What you are asked to do:
Pictures are not repeated. Every line from the beginning of the entries through the one with "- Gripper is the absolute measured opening" is restated exactly.

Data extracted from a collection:

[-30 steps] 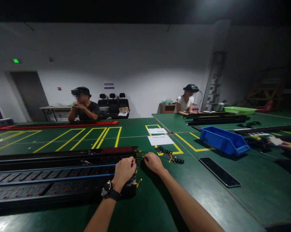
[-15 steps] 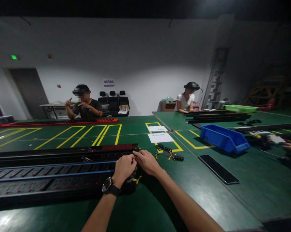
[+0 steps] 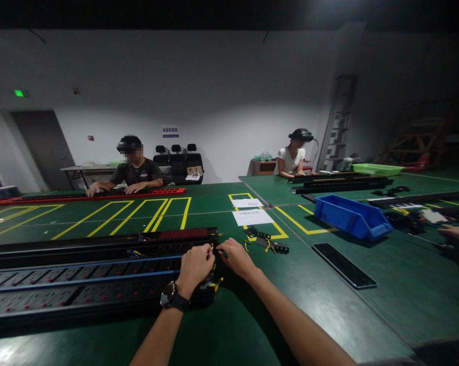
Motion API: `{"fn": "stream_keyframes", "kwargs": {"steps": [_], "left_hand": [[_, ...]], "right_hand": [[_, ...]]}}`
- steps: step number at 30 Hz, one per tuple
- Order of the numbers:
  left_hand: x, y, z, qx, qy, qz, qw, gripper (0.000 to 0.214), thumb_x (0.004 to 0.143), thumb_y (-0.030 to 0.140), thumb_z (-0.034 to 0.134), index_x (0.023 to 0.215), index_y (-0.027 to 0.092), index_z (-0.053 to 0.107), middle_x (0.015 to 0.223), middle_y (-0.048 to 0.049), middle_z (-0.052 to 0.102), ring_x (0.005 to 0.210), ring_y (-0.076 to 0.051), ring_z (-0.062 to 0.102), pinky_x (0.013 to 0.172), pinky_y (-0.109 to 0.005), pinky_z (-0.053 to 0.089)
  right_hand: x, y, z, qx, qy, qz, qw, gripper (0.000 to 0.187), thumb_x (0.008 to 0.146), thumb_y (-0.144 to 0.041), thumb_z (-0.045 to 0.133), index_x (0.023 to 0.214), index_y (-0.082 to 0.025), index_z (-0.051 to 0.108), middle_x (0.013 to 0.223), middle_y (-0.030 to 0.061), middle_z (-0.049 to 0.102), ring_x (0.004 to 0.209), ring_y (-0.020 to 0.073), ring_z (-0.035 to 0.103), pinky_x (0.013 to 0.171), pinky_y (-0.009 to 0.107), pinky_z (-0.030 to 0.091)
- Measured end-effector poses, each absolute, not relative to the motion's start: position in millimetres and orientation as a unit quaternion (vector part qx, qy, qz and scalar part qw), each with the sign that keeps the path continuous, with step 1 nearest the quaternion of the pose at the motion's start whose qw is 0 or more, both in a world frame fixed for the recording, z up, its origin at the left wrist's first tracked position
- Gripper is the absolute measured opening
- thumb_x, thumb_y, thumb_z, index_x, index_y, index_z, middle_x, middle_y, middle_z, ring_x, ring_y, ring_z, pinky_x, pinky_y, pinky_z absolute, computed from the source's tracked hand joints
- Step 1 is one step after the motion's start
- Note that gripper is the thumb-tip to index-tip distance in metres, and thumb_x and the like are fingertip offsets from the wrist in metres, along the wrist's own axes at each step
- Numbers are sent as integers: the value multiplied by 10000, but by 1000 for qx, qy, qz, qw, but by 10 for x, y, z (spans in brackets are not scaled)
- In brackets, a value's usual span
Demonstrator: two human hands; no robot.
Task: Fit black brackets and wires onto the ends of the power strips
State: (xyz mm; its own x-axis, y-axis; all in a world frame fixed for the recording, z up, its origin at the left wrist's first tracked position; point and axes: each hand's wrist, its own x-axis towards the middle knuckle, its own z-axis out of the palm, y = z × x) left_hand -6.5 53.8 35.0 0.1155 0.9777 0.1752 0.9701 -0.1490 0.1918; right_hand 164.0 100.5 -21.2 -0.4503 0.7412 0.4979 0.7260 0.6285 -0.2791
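Several long black socket strips [image 3: 80, 284] with red dots and blue lines lie side by side on the green table [image 3: 233, 325], ending near the middle. My left hand [image 3: 194, 266], with a dark wristwatch, is closed in a fist on the strips' right end, where yellow wire ends stick out. My right hand [image 3: 237, 256] is closed beside it, fingers pinched at that same end; what they pinch is too small to make out.
Small black parts and yellow-handled bits [image 3: 267, 243] lie just right of my hands, near two white papers [image 3: 252, 217]. A dark phone [image 3: 344, 264] and a blue bin [image 3: 351, 217] sit farther right. Two people sit at the far side; another person's hand [image 3: 456, 234] shows at right.
My right hand drew in to the strip end, then eased slightly right. My left hand stayed put. The person at the far left lowered both hands onto the red strip.
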Motion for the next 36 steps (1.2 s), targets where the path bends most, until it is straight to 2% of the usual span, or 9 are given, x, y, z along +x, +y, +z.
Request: {"fn": "stream_keyframes", "kwargs": {"steps": [7,13,17,21,29,36], "left_hand": [[-67,544,366,747,653,122,15,245,957,297,455,988,248,692,946,-70,754,894,-224,711,729,-272,454],[-72,555,343,748,652,122,7,251,963,306,449,991,243,690,934,-74,751,858,-210,706,713,-264,439],[-79,556,338,751,648,128,8,236,960,305,457,963,237,683,903,-65,745,828,-202,700,678,-254,424],[-85,545,358,752,645,133,17,229,966,307,458,953,233,675,900,-59,740,817,-196,697,665,-249,417],[-80,523,387,753,642,139,32,228,967,298,457,955,234,675,928,-55,740,826,-188,692,678,-255,423],[-81,548,355,754,641,141,30,222,963,300,465,937,231,674,895,-50,741,819,-191,695,669,-252,420]], "right_hand": [[1547,1053,-213,-503,-813,-9,292,174,928,-177,555,896,-190,726,891,63,721,898,196,609,823,268,438],[1858,1190,-186,-588,-703,-1,400,99,833,-181,598,812,-188,694,820,49,715,833,197,633,779,267,432],[2143,1327,-208,-621,-612,48,488,174,841,-269,565,831,-181,715,803,55,734,763,202,660,744,276,436],[2407,1426,-214,-666,-505,94,541,233,819,-313,551,826,-167,733,840,88,757,800,237,686,757,297,446],[2779,1464,-218,-713,-430,146,535,301,808,-309,540,863,-106,755,920,178,765,903,307,691,764,338,442],[2631,1439,-132,-695,-519,83,492,232,802,-308,553,799,-180,746,840,83,766,813,233,696,726,281,446]]}}
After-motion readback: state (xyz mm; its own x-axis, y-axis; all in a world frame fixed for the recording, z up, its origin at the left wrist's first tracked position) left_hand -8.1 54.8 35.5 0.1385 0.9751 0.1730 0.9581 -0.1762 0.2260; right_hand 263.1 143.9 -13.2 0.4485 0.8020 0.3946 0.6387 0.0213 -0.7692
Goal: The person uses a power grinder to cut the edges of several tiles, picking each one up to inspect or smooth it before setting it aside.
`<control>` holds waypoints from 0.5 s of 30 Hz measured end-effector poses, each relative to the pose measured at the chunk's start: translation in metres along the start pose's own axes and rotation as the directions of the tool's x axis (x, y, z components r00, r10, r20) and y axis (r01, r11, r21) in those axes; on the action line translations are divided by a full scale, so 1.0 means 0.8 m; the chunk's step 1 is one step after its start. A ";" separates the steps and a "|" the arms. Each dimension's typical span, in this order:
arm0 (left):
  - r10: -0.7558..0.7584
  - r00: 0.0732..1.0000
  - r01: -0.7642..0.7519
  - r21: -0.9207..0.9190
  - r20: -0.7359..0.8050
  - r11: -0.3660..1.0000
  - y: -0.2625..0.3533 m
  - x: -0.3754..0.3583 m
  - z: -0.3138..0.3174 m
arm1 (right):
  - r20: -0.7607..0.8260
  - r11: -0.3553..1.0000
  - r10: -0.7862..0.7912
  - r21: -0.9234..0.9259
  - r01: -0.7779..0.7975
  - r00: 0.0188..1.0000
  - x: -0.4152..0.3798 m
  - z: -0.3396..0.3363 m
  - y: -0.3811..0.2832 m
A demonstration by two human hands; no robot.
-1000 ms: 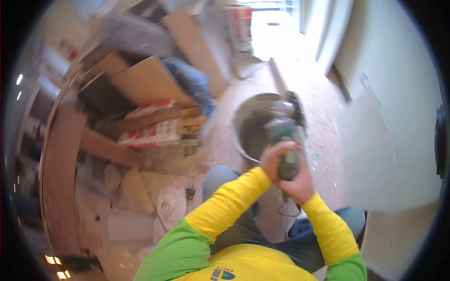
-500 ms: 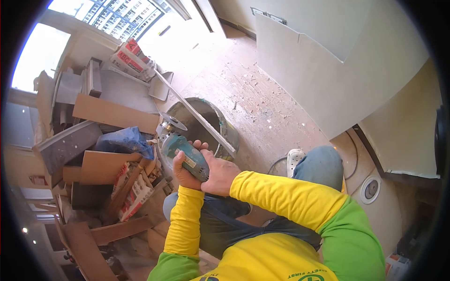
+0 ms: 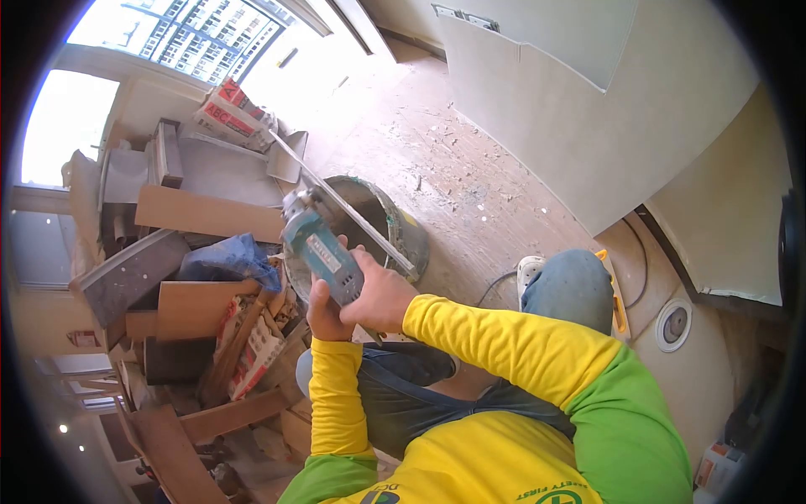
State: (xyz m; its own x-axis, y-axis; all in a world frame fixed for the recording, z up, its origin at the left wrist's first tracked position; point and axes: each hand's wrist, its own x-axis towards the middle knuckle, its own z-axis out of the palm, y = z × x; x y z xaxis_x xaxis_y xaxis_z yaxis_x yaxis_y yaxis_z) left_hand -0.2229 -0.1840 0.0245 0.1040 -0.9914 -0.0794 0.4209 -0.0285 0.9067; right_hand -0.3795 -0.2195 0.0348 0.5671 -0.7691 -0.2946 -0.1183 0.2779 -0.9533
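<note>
A teal angle grinder [image 3: 323, 252] is held in both hands above the near left side of a dusty bucket [image 3: 411, 244]. My left hand [image 3: 326, 315] is closed around the lower left of its body, thumb up along the side. From the right, my right hand [image 3: 382, 294] wraps the rear end of the body, its fingers partly hidden behind the tool. The metal head of the grinder points away from me, and its disc can hardly be made out. Across the bucket's mouth lies a long pale strip [image 3: 348, 210], close beside the grinder.
Boards [image 3: 210, 212], a blue plastic bag [image 3: 227, 259] and other debris are heaped on the left. A red and white sack [image 3: 231, 115] stands behind. Scraps litter the floor [image 3: 453, 168]. A large pale panel [image 3: 571, 126] rises at right; a yellow level [image 3: 619, 294] lies beside my knee.
The grinder has turned in my hands: its disc, plainly visible before, is now mostly out of sight and the labelled side faces up. Both hands have shifted slightly with it.
</note>
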 end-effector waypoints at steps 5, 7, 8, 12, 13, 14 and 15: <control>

Written reply:
[-30 steps] 
[-15 steps] 
[+0 steps] 
Motion API: `{"fn": "stream_keyframes", "kwargs": {"steps": [_], "left_hand": [[_, ...]], "right_hand": [[_, ...]]}}`
- steps: step number at 30 Hz, one per tuple
- Order of the numbers:
  left_hand: x, y, z, qx, qy, qz, qw, gripper (0.000 to 0.214), thumb_x (0.004 to 0.143), thumb_y (-0.030 to 0.140), thumb_z (-0.034 to 0.134), index_x (0.023 to 0.215), index_y (-0.027 to 0.092), index_z (-0.053 to 0.107), middle_x (0.015 to 0.223), middle_y (-0.048 to 0.049), middle_z (-0.052 to 0.102), ring_x (0.005 to 0.210), ring_y (-0.076 to 0.051), ring_z (-0.062 to 0.102), pinky_x (0.013 to 0.172), pinky_y (-0.109 to 0.005), pinky_z (-0.053 to 0.089)
  right_hand: x, y, z, qx, qy, qz, qw, gripper (0.000 to 0.187), thumb_x (0.008 to 0.146), thumb_y (-0.144 to 0.041), thumb_z (-0.045 to 0.133), index_x (0.023 to 0.214), index_y (-0.082 to 0.025), index_z (-0.051 to 0.108), middle_x (0.013 to 0.223), middle_y (-0.030 to 0.061), middle_z (-0.049 to 0.102), ring_x (0.004 to 0.209), ring_y (-0.020 to 0.073), ring_z (-0.035 to 0.103), pinky_x (0.013 to 0.171), pinky_y (-0.009 to 0.107), pinky_z (-0.030 to 0.091)
- Measured end-effector poses, each absolute, not relative to the motion's start: position in millimetres and orientation as a unit quaternion (vector part qx, qy, qz and scalar part qw), each with the sign that keeps the path continuous, with step 1 nearest the quaternion of the pose at the motion's start whose qw is 0 or more, both in a world frame fixed for the recording, z up, its origin at the left wrist's first tracked position
- Gripper is the absolute measured opening

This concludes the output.